** Opening INFORMATION GIVEN block **
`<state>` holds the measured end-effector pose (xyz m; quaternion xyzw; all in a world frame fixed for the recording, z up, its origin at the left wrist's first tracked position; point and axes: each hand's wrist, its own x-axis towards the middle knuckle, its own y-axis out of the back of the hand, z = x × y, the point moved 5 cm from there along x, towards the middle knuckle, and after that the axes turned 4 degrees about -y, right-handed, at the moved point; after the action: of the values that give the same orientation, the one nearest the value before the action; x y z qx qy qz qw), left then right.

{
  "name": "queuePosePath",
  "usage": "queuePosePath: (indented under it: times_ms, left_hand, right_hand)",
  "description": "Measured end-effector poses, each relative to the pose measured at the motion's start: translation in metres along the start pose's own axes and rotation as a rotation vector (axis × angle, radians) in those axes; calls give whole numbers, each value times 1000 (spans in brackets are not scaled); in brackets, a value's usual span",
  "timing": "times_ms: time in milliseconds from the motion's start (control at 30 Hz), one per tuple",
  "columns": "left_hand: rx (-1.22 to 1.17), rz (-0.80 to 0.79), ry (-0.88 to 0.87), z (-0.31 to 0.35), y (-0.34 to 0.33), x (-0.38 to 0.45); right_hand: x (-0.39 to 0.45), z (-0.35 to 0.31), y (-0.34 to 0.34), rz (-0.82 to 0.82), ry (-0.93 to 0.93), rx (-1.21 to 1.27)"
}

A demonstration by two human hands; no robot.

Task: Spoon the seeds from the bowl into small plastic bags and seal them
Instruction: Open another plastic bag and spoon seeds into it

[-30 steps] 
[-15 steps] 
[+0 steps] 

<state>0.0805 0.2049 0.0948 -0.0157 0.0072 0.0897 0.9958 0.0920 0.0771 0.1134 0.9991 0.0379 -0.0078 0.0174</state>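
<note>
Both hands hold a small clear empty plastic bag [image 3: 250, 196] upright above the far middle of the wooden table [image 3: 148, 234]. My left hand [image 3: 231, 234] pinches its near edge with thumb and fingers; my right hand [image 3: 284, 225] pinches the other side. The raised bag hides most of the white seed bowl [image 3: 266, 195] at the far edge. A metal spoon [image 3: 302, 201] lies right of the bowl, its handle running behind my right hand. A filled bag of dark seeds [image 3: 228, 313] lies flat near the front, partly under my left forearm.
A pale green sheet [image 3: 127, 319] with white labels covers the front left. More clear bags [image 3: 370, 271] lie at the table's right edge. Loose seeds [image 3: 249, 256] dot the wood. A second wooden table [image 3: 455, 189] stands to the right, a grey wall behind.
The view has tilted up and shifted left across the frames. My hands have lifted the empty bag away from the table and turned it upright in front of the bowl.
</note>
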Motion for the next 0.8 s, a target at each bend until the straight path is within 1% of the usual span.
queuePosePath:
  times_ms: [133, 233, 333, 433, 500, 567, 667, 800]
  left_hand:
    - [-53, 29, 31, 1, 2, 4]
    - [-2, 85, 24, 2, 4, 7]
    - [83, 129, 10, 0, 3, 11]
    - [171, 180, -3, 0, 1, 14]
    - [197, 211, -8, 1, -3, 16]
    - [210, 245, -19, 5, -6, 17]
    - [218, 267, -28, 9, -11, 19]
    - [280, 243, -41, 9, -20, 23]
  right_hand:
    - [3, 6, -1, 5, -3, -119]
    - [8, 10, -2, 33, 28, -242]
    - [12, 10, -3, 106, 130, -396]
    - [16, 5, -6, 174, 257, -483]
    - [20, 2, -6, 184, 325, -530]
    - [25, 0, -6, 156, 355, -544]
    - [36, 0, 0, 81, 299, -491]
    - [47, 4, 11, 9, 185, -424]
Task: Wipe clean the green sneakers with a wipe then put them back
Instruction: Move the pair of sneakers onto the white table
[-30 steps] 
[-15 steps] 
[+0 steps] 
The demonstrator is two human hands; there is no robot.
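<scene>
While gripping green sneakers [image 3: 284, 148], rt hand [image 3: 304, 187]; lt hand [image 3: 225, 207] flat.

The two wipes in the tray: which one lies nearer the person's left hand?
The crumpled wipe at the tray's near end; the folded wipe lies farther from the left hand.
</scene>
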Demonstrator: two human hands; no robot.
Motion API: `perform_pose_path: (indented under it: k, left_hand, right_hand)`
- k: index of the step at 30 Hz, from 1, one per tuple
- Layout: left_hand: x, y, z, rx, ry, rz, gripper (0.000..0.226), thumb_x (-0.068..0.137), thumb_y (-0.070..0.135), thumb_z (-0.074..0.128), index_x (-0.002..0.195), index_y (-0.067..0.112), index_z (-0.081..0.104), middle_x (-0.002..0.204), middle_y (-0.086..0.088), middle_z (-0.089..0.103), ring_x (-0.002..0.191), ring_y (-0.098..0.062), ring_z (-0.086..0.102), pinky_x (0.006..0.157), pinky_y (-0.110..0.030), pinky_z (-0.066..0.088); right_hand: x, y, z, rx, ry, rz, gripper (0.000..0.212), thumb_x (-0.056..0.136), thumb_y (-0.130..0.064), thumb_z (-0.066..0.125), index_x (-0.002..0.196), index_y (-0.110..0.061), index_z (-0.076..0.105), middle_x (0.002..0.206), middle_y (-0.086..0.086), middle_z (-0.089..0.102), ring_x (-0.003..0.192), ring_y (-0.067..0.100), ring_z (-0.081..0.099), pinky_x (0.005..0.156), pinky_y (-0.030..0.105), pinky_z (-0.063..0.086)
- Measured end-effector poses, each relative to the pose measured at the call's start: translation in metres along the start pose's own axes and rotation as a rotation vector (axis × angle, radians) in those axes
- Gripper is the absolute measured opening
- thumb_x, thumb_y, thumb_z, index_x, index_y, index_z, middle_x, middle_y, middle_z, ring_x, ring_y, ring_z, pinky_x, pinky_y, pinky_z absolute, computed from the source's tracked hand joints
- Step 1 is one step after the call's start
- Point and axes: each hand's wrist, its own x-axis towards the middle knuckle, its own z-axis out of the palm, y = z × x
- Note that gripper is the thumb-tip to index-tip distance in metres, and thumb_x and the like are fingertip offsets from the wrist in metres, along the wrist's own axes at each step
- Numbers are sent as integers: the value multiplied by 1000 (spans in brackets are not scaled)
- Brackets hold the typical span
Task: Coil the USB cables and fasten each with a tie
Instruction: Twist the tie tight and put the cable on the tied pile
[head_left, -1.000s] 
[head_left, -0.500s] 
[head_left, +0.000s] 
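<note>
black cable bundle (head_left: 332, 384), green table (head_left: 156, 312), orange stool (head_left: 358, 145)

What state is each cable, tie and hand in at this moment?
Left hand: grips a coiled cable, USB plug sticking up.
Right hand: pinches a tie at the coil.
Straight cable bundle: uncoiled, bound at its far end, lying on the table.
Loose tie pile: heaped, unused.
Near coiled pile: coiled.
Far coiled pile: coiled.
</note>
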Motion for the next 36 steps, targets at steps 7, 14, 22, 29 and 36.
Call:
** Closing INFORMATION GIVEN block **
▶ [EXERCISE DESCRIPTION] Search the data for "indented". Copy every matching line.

▶ [EXPECTED OUTPUT]
  "usage": "queuePosePath: (indented under it: times_ms, left_hand, right_hand)",
Motion API: `perform_pose_path: (indented under it: k, left_hand, right_hand)`

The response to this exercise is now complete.